With the prevalence of the application of machine learning, people are obsessed with the fascinating power of the computer. Different algorithms indeed bring many important implications in real life. However, I do not see the point of comparing the ability in capturing information and dealing with massive data between human being and computers. The article by Wang and Kosinski tries to tell the fact that computers outperform in the case where the task of detecting information than human brains. I presume in the future there will be more debates about whether human or computers do a better job in a certain field of tasks. My question here was, how to combine the ability of both human beings and computers. Should it be a more important job to do? Since computes are competent in the aspect of detecting and processing information, why we could not make it more productive if we have our own powerful strength?

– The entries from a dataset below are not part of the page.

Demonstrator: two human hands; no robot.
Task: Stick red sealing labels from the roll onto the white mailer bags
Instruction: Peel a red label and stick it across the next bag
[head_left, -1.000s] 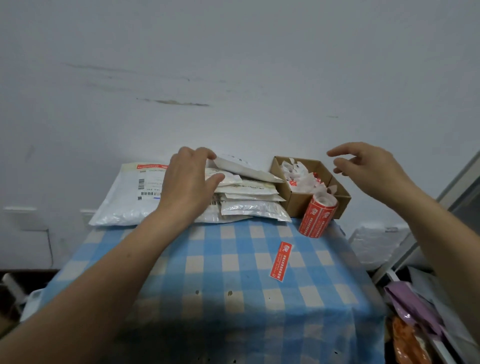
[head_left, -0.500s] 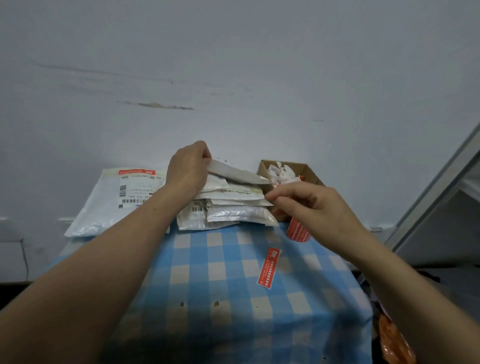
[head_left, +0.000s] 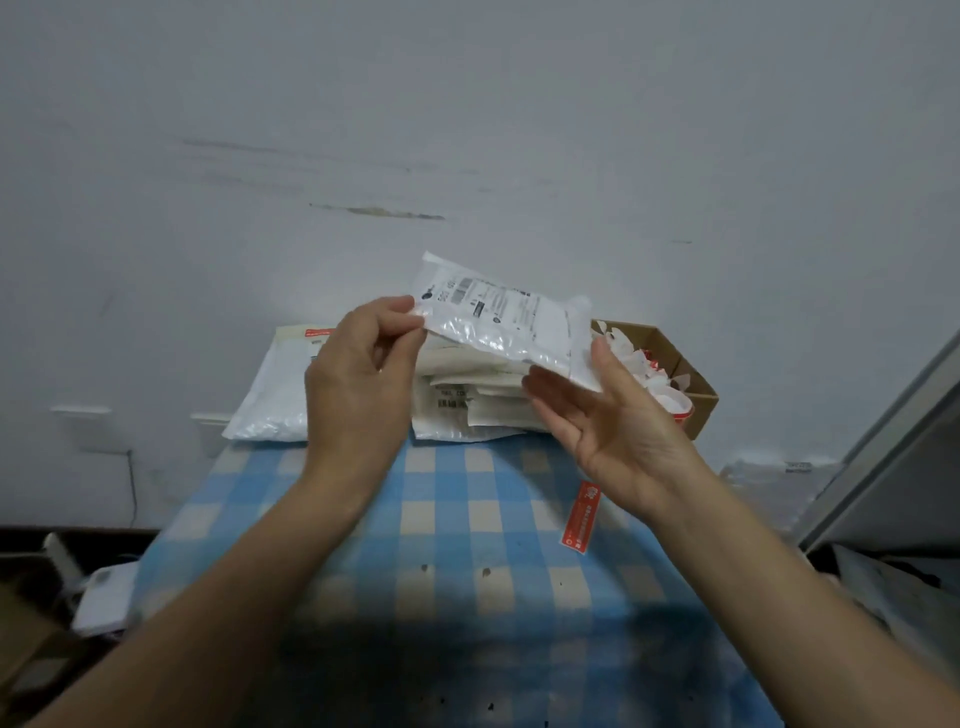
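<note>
left hand (head_left: 358, 374) pinches mailer bag (head_left: 498, 317) edge (aloft); right hand (head_left: 613, 431) flat beneath

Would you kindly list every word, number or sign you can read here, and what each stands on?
On the held mailer bag: shipping label with barcodes, print too blurred to read.
On the loose red sealing label on the tablecloth: white characters, too small to read.
On a stacked mailer bag: barcode and print, blurred.
Nothing can be quoted.
</note>
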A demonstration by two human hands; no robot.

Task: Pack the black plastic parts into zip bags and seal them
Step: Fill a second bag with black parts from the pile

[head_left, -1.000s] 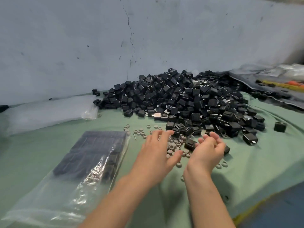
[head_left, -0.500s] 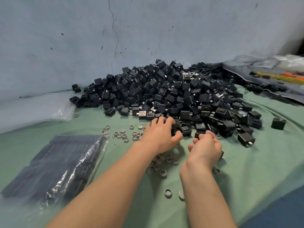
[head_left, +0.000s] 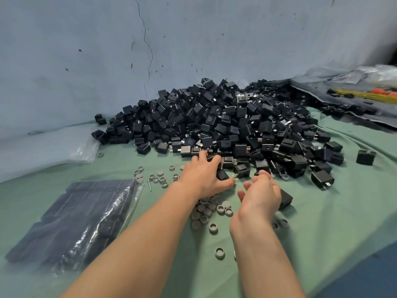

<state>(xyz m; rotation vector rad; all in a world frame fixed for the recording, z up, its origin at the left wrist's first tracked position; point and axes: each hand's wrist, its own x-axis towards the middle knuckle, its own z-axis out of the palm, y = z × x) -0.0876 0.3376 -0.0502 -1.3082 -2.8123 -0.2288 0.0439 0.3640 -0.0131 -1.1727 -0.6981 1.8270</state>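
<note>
A big pile of black plastic parts (head_left: 225, 125) lies on the green cloth against the wall. My left hand (head_left: 204, 177) reaches into the pile's near edge, and its fingers and thumb curl round a black part (head_left: 222, 175). My right hand (head_left: 262, 194) hovers just right of it with loosely bent fingers and holds nothing. Another black part (head_left: 285, 200) lies on the cloth against the far side of that hand. A clear zip bag (head_left: 81, 214) packed with black parts lies flat at the left.
Several grey rings (head_left: 206, 211) are scattered on the green cloth (head_left: 322, 222) under and beside my forearms. A crumpled clear plastic sheet (head_left: 53, 147) lies at the back left. A lone black part (head_left: 365, 157) sits far right. Yellow and orange wires (head_left: 369, 94) lie at the back right.
My left hand has reached forward from over the rings into the pile's edge and curled round a part. My right hand has stayed close to it, fingers loose.
</note>
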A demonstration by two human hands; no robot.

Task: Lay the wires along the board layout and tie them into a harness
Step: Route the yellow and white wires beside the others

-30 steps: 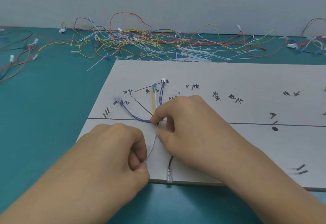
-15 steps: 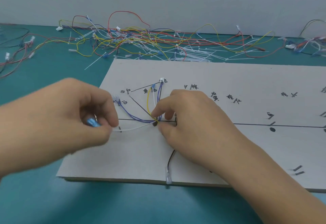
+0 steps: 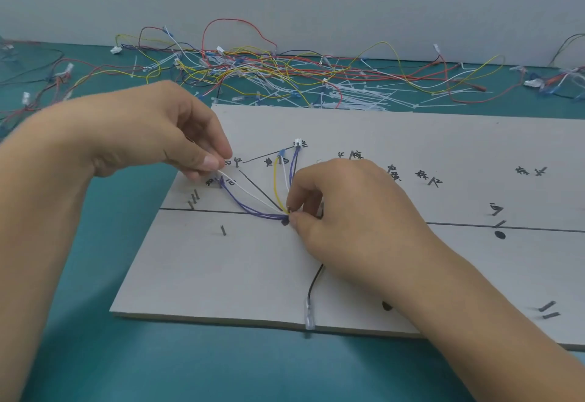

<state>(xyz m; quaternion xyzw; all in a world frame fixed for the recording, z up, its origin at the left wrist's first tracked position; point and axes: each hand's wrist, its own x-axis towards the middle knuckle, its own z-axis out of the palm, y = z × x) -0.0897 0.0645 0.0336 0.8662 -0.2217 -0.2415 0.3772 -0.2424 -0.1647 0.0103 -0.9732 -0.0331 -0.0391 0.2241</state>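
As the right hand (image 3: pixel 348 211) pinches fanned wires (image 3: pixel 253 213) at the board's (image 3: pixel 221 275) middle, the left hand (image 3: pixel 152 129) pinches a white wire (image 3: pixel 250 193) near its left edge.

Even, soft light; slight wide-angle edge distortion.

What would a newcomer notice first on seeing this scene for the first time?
Two bare hands work on the grey board: the right hand pinches the coloured wires where they meet, and the left hand pinches the end of a white wire. Behind the board, a tangled pile of loose wires and white ties lies on the teal table.
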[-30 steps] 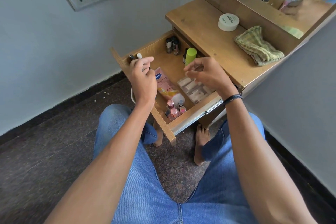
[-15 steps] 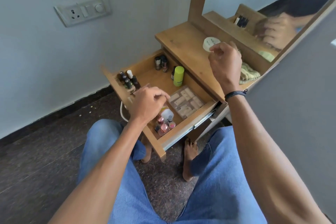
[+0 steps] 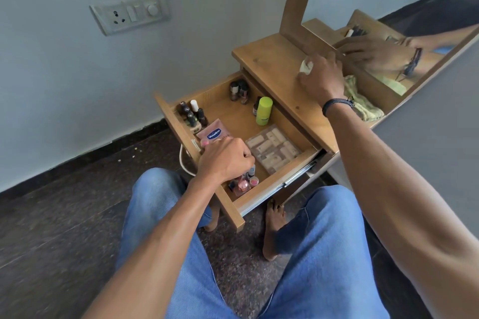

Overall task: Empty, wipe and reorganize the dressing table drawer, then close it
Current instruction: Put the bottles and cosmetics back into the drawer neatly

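Drawer point(image 3: 280, 186) pulled open under the bench point(image 3: 274, 70). Left hand point(image 3: 225, 160) clenched down in the drawer's near-left part, over the pink Vaseline tube point(image 3: 213, 133); what it grips, can't tell. Right hand point(image 3: 321, 75) on the bench top, fingers closed round a white round tub point(image 3: 305, 66). Checked cloth point(image 3: 363, 106) just beside that wrist. In drawer: green bottle point(image 3: 263, 111), clear compartment box point(image 3: 273, 150), nail polish bottles point(image 3: 193, 114) at far-left.

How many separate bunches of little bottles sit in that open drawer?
3: one bunch in the far-left corner, one at the back wall, one in the near corner, partly hidden under the left hand, so more bottles may be covered.
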`<state>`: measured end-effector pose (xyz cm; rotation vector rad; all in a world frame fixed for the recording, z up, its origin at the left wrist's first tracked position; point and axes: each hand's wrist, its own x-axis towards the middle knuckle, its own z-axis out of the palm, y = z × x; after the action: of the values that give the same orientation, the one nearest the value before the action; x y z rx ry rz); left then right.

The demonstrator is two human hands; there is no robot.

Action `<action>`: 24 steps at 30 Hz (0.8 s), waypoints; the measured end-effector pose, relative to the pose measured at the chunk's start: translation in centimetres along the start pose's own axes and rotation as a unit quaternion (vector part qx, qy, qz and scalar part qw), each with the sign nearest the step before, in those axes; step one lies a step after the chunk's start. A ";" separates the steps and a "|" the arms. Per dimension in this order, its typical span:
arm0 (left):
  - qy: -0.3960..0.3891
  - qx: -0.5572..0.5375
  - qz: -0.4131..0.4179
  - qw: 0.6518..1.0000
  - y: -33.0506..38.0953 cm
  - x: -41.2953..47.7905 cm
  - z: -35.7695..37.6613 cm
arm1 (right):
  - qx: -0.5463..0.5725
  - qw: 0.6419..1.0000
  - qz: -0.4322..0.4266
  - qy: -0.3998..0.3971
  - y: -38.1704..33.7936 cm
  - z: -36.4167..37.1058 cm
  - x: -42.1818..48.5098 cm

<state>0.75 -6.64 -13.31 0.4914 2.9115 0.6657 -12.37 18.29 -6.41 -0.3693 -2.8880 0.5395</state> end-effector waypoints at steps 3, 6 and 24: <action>0.000 -0.017 0.003 1.000 -0.2 0.1 0.2 | 0.028 1.000 -0.001 0.005 -0.4 0.2 -0.4; -0.001 -0.022 0.014 1.000 -0.3 0.3 0.4 | 0.049 0.999 -0.013 0.016 -0.7 0.2 -1.4; 0.068 0.049 0.006 0.996 -0.2 0.2 1.0 | -0.046 0.945 -0.320 -0.055 -7.7 6.2 -8.2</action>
<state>0.69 -6.32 -14.31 0.4943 3.0844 0.5807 -7.50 7.06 -10.24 0.5935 -2.8961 0.3119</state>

TianxinZheng commented 4 years ago

This is interesting as well as thought provoking topic. People like to make bullshits just to draw attentions. In academia, researchers are also sometimes obsessed with buzz words and fancy algorithms. In the "machine learning about secual orientation" case study, is there any possibility that the authors intentionally over interpreted their results to make it novel and "interesting" to attract more attention? What do you think would be good rules in academia to help researchers call bullshit?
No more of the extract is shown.